The high-affinity inhibition of stromelysin 1 (MMP-3) by tissue inhibitor of metalloproteinases 1 (TIMP-1) helps control tissue remodeling and tumor development. The interaction of N-TIMP-1 with the catalytic domain of MMP-3 has been investigated by titration calorimetry and 15N NMR. Their unfavorable enthalpy of binding of +6.5 kcal mol−1 is unusual among protein–protein associations, deviates from structure-based prediction, and is compensated by a net entropy increase providing at least 18 kcal mol−1 of favorable free energy of binding at a 1 M reference state. The small heat capacity of binding agrees well with the heat capacity predicted from 65% of the surface buried on binding being polar, and suggests that the hydrophobic effect can account for only part of the entropy of binding.
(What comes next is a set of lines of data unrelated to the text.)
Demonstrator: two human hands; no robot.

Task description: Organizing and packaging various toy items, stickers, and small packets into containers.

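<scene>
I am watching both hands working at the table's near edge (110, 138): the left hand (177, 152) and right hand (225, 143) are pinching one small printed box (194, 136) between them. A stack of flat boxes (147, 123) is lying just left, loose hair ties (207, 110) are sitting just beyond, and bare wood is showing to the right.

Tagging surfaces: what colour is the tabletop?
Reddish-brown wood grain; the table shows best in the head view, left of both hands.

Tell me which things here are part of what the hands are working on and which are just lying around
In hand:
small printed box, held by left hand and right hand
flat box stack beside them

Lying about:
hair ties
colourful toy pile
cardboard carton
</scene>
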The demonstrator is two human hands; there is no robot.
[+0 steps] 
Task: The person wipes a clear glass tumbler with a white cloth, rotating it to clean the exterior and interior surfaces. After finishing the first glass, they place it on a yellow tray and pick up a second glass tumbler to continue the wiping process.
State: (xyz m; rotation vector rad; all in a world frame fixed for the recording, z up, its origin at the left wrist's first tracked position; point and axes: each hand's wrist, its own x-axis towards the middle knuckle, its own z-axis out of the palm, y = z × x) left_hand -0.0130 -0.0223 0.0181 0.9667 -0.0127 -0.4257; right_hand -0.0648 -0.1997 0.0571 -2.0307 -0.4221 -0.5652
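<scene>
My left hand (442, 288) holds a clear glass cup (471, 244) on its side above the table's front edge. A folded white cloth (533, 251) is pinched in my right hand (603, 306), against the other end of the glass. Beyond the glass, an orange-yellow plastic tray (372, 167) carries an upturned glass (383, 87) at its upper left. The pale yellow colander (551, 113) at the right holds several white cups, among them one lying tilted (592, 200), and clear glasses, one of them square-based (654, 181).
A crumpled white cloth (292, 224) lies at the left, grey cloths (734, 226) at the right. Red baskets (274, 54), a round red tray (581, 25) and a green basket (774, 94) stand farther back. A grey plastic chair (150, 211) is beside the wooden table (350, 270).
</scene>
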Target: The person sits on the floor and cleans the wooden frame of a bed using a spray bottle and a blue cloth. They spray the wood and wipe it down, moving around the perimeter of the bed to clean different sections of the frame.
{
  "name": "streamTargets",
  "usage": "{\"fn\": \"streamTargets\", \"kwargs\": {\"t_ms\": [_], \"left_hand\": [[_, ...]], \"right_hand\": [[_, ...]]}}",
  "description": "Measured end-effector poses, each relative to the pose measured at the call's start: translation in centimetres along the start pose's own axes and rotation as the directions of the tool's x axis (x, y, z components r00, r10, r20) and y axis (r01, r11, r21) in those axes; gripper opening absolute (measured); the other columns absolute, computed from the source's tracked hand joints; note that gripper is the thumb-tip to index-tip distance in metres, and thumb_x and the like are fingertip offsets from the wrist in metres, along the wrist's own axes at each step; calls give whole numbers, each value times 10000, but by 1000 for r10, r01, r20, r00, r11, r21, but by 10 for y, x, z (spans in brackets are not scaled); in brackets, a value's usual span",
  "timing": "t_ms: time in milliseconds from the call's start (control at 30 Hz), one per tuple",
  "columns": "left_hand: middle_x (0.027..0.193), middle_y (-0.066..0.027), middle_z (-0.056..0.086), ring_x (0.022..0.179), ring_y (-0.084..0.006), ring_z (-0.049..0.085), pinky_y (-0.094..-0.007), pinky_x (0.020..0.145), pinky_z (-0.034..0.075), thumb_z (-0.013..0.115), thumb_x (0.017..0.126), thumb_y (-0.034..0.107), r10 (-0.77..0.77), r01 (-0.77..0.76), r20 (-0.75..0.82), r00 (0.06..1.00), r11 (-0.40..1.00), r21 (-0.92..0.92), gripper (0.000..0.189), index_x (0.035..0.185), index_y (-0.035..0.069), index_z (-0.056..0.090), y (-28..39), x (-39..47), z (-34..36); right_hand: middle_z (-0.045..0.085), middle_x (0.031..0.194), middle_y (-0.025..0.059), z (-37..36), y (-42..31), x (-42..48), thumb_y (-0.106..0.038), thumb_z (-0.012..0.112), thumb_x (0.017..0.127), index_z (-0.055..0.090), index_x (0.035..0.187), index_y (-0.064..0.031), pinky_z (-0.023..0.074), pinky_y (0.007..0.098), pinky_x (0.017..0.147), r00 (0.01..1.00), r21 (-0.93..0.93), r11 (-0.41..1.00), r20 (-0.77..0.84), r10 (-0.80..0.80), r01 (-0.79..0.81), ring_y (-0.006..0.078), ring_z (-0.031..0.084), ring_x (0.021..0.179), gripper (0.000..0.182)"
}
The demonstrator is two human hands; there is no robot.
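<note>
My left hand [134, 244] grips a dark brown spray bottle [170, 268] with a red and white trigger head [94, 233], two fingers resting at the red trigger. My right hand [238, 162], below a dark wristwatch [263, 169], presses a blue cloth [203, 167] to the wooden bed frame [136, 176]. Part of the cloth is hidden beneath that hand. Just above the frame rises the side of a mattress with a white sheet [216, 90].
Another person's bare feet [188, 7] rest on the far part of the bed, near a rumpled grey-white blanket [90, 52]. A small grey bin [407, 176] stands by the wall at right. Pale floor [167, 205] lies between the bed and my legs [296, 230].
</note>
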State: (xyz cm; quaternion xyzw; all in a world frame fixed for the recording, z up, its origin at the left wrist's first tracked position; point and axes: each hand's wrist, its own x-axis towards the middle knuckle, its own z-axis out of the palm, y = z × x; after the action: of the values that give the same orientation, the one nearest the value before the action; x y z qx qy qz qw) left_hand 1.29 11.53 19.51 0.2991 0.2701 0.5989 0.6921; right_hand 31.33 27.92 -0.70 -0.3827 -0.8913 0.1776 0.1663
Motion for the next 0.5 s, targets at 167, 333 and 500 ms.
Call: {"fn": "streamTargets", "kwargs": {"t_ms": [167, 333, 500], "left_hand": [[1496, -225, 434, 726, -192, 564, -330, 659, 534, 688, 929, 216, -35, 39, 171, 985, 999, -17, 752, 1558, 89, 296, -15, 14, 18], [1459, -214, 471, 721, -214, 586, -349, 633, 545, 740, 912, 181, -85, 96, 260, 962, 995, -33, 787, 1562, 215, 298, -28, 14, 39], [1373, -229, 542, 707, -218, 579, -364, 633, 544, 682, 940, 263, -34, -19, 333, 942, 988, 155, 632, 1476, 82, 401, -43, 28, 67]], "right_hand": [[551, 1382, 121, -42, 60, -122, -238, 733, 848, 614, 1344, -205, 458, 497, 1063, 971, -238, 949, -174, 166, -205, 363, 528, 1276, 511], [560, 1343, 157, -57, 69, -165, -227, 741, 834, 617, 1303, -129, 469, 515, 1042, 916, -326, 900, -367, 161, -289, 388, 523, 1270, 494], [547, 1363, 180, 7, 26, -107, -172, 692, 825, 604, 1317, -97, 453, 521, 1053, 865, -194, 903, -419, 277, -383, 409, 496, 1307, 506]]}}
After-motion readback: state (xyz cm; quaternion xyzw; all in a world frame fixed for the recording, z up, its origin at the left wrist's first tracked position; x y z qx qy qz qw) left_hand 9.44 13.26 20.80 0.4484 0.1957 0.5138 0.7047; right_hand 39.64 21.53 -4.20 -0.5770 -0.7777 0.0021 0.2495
Using NMR, binding-induced changes in the backbone of N-TIMP-1 were checked as one possible source of conformational entropy changes. MMP binding slightly increases rigidity in some contact sites in TIMP-1 but increases mobility remotely in the otherwise rigid β-barrel core of N-TIMP-1, increasing 15N relaxation evidence of pico- to nanosecond and micro- to millisecond fluctuations of β-strands A–F. Residual dipolar couplings suggest dynamic deviations from X-ray coordinates of the complex. These suggest that the β-barrel has small backbone conformational fluctuations, while segments of strands βB, βE and βF might experience fluctuations only in their backbone environment. This is a distinctive example of affinity between two well-structured proteins being enhanced by increased conformational entropy in the reservoir of a folding core.